Britton patted the Goblin’s shoulders as he mastered himself. At last he turned to the remnants of the tribe and spoke, hoping his voice wouldn’t break.

“Marty knows of a place we can go. Someplace safe in the Source. We’re going to take fifteen minutes to get everyone patched up as best we can, then we’re out of here.”

“Back to the Source?” Pyre asked. “We just escaped from there!”

“This is only temporary,” Britton said. “Do you honestly think there’s a place in the entire US safe for us? Or in any bordering nation? Besides, I can only gate us places I’ve seen. Or did you propose we walk to wherever we’re going to hide out? I know this isn’t ideal. I’m not offering you an end to running, just another place to run to.”

“What the hell happened anyway?” one of the enrollees shouted. “How the hell did that Witch get free in the first place?”

Swift looked frankly at him, arms folded across his chest.

You’ll have to tell them eventually. If they’re going to follow you, it has to be under honest terms. “That’s my fault,” Britton answered. He paused, letting the stunned silence wash over him. “You want to blame someone, you can blame me.”

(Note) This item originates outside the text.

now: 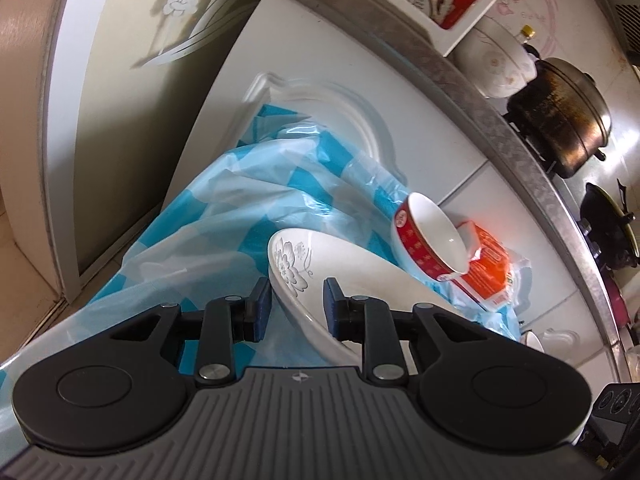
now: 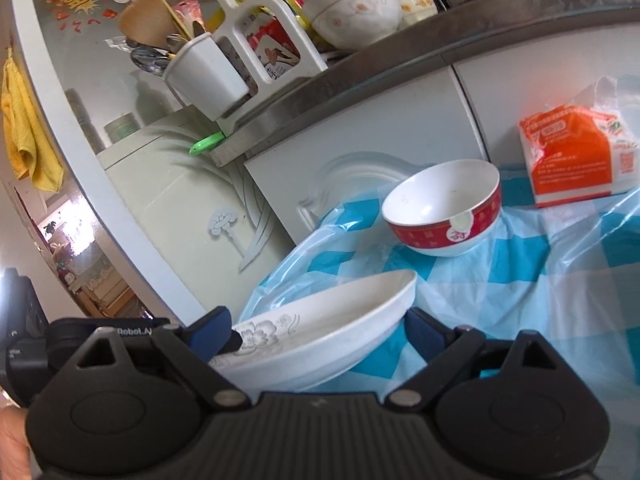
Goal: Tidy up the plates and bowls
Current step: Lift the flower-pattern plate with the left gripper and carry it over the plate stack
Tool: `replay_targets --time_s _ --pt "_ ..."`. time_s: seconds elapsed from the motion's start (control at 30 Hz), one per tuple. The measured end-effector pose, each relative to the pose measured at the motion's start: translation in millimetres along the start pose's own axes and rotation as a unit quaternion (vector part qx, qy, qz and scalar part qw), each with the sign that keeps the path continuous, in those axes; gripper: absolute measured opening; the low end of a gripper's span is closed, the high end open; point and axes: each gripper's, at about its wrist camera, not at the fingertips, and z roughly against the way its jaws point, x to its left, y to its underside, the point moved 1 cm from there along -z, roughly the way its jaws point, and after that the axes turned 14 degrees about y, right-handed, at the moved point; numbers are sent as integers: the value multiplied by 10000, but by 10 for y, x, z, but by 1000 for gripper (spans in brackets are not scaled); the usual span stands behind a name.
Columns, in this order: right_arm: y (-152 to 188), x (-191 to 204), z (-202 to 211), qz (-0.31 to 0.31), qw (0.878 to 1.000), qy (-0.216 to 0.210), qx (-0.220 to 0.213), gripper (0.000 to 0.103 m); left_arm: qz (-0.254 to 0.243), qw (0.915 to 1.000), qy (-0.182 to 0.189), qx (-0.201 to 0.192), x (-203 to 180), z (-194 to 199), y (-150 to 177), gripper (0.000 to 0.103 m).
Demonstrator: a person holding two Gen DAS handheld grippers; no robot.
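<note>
Nearest the left wrist camera, the left tongs (image 1: pixel 298 306) straddle the rim of a white plate (image 1: pixel 340 276) with a grey flower print. The 2 blue pads (image 1: pixel 262 304) stand on either side of the rim with visible gaps, so the tongs are parted and not pinching it.

In the right wrist view, the right tongs (image 2: pixel 320 334) are spread wide around the same plate (image 2: pixel 320 332). The left pad (image 2: pixel 212 334) lies at the flowered edge and the right one under the far side; whether they press on the plate cannot be told. The plate sits tilted above a blue and white checked plastic sheet (image 2: pixel 520 272) that covers the tabletop.

Just beyond the plate's far edge, a white bowl with a red band (image 2: pixel 444 208) stands upright on the sheet, with a strip of bare sheet between them. Right of the bowl the sheet lies open and flat. Farther back an orange and white packet (image 2: pixel 576 160) rests near the white cabinet doors (image 2: pixel 360 148). Above them runs a steel counter edge (image 2: pixel 400 68) carrying a larger flowered bowl (image 2: pixel 356 12) and a utensil rack (image 2: pixel 208 68).
</note>
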Motion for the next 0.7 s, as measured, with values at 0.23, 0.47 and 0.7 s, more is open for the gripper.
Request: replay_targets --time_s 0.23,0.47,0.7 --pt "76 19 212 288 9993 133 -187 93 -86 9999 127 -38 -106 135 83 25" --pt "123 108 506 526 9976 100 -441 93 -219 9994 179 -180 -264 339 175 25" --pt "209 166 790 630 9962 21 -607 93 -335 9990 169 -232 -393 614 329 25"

He shouted down the chorus of protests that welled as the group began to grasp the impact of his words. “That’s enough! I’ve been soldiering long enough to know that if we’re going to live through this, it’s going to take discipline and teamwork. You may have done things however the hell you wanted to when you were on the run, but that changed in the SASS, and it’s not going to change back just because you’re free of it. You want to judge me? Judge me later. After we are all safe, after this latest round of running is at an end. I can’t bring the dead back to life. All I can do is save the lives that are remaining. What we need is a safe place, someone to shelter us until we can figure out what you want to do next. Marty can provide that safe place, and I can take us there. It’s the only chance we’ve got, and for it to work, you’re going to have to trust me and let me help you. You may not like it, but it’s the only way.”

And what do you do once you get to Marty’s tribe? he asked himself. We rest, we get ourselves fed and patched up. Then we make plans. The first thing we need is a place to regroup, rest up, and rearm.

“What if we stand and fight?” Swift asked, but his eyes showed he already knew the answer to his own question.

“If you stand against the SOC, you will die, make no mistake,” Britton replied. “You have great heart, but you are too few and too poorly trained. The SOC are professional warriors. They make a study of killing with magic. I have trained with them far beyond the basic exercises you learned in the SASS. I’ve seen what they can do. Bravery isn’t enough. Skill beats will, every time. You’ve learned something of discipline and self-denial in your SASS training. That’ll give you a leg up over the average Selfer, but not nearly enough of a leg up.”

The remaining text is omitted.